После фиксации 100%ацетоном, пятно слайды с теми же двумя флуоресценции конъюгированных антител против бешенства, как используется для теста на флуоресценцию антител. И визуализировать слайды с помощью флуоресцентной микроскопии, чтобы определить количество intracida-plas-mic включений. После трипсинизации и суб-культивирования привитой клеточной культуры в соответствии со стандартными протоколами, верните холодную культуру в инкубатор клеточной культуры еще на три-четыре дня с повторным подсчетом количества инфицированных клеток, как это было продемонстрировано до тех пор, пока не будет достигнута 100%-ная инфекционность.
С января 2014 года по май 2017 года для наблюдения было собрано 332 туши летучих мышей 13 видов. В этом репрезентативном анализе двух положительных случаев летучих мышей, впечатление мозга испытания отрицательных с помощью флуоресцентных антител тест с одним из коммерческих, подходят си спряженных антител против бешенства, в то время как RT-PCR с использованием каждого из двух различных наборов грунтовки, дали положительные результаты. Тема полученной последовательности ампли-кон к взрыву запроса в базе данных Ген банка показала, что последовательность была похожа на лиссавирусы с идентичностями менее 79%, поддерживающими личности обнаруженных лиссавирусов.

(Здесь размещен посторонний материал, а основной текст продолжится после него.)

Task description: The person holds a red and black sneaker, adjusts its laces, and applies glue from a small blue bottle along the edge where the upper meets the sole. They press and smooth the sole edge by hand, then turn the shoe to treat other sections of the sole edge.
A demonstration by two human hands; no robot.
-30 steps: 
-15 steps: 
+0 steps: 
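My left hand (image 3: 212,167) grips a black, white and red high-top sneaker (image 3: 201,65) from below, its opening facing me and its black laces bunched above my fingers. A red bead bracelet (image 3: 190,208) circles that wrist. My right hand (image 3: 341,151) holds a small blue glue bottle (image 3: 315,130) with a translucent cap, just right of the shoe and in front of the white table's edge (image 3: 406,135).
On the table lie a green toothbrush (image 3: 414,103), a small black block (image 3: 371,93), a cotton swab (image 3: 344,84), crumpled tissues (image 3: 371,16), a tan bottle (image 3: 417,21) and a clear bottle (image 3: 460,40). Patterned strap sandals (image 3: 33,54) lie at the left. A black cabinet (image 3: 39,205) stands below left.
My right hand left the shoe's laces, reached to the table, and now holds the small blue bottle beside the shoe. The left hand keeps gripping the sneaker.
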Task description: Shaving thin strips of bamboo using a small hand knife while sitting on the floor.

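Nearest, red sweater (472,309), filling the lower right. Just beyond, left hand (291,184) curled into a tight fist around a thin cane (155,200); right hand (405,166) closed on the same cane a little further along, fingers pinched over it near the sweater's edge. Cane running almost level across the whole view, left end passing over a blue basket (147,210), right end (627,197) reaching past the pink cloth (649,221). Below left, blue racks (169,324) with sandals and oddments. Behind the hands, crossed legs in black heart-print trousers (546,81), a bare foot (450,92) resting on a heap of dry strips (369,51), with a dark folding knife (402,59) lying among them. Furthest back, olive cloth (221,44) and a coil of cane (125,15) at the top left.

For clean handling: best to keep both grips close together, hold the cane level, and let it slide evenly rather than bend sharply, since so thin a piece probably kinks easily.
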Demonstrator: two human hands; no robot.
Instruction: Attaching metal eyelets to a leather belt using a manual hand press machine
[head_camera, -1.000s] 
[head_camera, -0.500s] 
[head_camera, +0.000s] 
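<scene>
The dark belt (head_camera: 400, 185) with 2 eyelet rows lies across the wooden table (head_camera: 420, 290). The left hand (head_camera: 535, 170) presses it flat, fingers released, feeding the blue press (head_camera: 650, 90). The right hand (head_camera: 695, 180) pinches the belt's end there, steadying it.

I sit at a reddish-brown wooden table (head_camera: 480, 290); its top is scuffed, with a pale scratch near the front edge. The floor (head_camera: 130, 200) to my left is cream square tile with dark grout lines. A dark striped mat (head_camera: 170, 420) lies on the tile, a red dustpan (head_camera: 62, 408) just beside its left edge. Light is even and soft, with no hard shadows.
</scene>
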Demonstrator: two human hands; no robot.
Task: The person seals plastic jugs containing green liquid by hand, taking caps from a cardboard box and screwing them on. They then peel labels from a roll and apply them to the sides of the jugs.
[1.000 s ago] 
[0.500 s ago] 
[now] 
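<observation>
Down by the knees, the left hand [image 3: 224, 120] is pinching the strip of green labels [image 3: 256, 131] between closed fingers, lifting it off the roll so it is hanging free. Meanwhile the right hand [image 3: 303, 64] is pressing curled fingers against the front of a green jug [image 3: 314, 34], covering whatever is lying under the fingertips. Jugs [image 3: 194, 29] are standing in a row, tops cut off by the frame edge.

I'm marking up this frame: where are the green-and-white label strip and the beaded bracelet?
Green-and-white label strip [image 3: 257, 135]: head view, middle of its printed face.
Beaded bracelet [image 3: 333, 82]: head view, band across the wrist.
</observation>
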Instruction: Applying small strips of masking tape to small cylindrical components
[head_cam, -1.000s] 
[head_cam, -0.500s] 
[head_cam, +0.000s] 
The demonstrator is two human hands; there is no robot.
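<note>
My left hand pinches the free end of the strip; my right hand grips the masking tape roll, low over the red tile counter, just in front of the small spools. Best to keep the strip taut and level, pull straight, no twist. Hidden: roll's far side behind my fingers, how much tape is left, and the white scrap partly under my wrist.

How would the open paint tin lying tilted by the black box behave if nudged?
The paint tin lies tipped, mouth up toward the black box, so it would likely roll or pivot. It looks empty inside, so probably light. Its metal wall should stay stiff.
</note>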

Два лиссавируса были впоследствии успешно изолированы от двух мозгов, что подтверждается тестом на флуоресценцию антител и секвенированием. Ключевым шагом для определения положительности лиссавируса являются тест на флуоресценцию антител и анализ RT-CPR. Использование двух или более антител против бешенства в грунтовки наборы настоятельно рекомендуется.

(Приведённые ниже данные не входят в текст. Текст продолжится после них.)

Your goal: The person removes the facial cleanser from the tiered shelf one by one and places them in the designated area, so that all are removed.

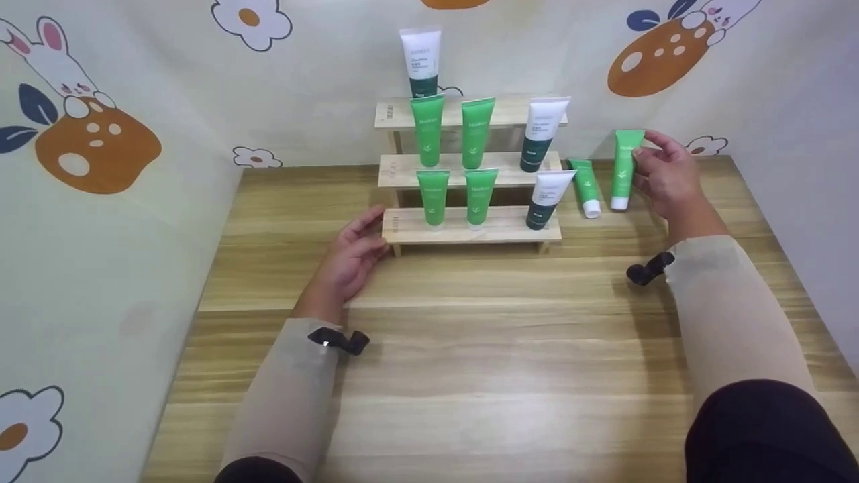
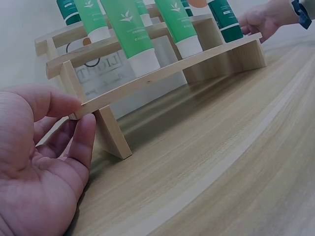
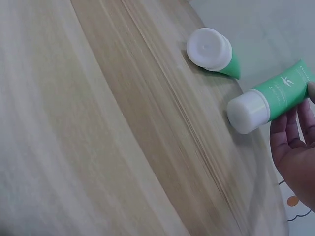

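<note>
At the left end of the bottom step of a wooden tiered display stand (image 1: 510,233), my left hand (image 1: 352,258) pinches the board between thumb and fingers. The left wrist view shows the thumb on top of the board (image 2: 118,92) and fingertips beneath it. My right hand (image 1: 671,176) grips a green squeeze tube (image 1: 623,168) with its white cap down, to the right of the stand. In the right wrist view the cap (image 3: 247,112) is close to the tabletop; whether it touches is unclear. A second green tube (image 1: 586,188) lies beside it, its cap toward me.
Several green tubes (image 1: 428,131) stand on the lower two steps. White and dark green tubes stand at their right ends (image 1: 545,134) and on the top step's left (image 1: 421,60). A patterned backdrop (image 1: 322,100) rises behind the wooden table (image 1: 470,349).
</note>
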`<state>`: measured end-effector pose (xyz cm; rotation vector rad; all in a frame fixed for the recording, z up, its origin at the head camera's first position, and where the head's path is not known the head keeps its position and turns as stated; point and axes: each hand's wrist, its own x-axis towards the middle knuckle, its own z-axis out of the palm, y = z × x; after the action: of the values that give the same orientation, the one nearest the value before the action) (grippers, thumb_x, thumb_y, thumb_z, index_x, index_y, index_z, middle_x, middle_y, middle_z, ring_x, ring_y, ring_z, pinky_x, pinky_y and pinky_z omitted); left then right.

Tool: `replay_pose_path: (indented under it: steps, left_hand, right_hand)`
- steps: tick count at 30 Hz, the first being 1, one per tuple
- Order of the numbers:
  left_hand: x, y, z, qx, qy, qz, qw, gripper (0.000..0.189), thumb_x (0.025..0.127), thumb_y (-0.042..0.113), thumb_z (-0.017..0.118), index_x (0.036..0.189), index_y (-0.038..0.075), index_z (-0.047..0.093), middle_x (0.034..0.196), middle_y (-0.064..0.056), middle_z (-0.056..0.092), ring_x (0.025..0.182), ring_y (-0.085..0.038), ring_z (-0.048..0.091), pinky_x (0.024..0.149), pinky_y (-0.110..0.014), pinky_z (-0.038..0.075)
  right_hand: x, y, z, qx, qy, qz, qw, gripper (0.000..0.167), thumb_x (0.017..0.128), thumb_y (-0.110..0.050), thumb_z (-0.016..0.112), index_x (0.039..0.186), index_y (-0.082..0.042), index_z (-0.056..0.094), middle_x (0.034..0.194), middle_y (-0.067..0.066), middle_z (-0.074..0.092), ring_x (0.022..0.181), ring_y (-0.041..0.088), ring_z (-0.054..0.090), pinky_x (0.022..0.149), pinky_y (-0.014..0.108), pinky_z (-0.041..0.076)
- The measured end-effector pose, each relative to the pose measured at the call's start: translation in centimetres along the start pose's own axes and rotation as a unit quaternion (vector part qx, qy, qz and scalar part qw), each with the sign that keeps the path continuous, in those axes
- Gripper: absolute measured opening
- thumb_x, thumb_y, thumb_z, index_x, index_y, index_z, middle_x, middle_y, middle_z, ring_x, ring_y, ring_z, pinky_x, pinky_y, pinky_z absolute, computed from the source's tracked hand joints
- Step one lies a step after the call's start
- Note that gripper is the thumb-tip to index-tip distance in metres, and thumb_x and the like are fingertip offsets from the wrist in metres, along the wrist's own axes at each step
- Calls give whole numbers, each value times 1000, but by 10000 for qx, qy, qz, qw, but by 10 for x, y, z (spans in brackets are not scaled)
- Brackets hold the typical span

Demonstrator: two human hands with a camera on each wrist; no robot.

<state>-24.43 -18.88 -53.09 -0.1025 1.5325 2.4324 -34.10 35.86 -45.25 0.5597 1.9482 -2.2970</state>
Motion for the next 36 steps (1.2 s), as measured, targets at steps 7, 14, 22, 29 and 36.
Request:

В дополнение к Lyssavirus другие зоо-не-ical летучих мышей патогенов можно контролировать с помощью закрытых диагностических методов. Эти данные могут быть использованы для информирования общественности об избежании контакта с летучими мышами. Чем больше мы сможем изучать лиссавирус летучих мышей, тем больше мы сможем понять его эволюцию и влияние на общественное здравоохранение.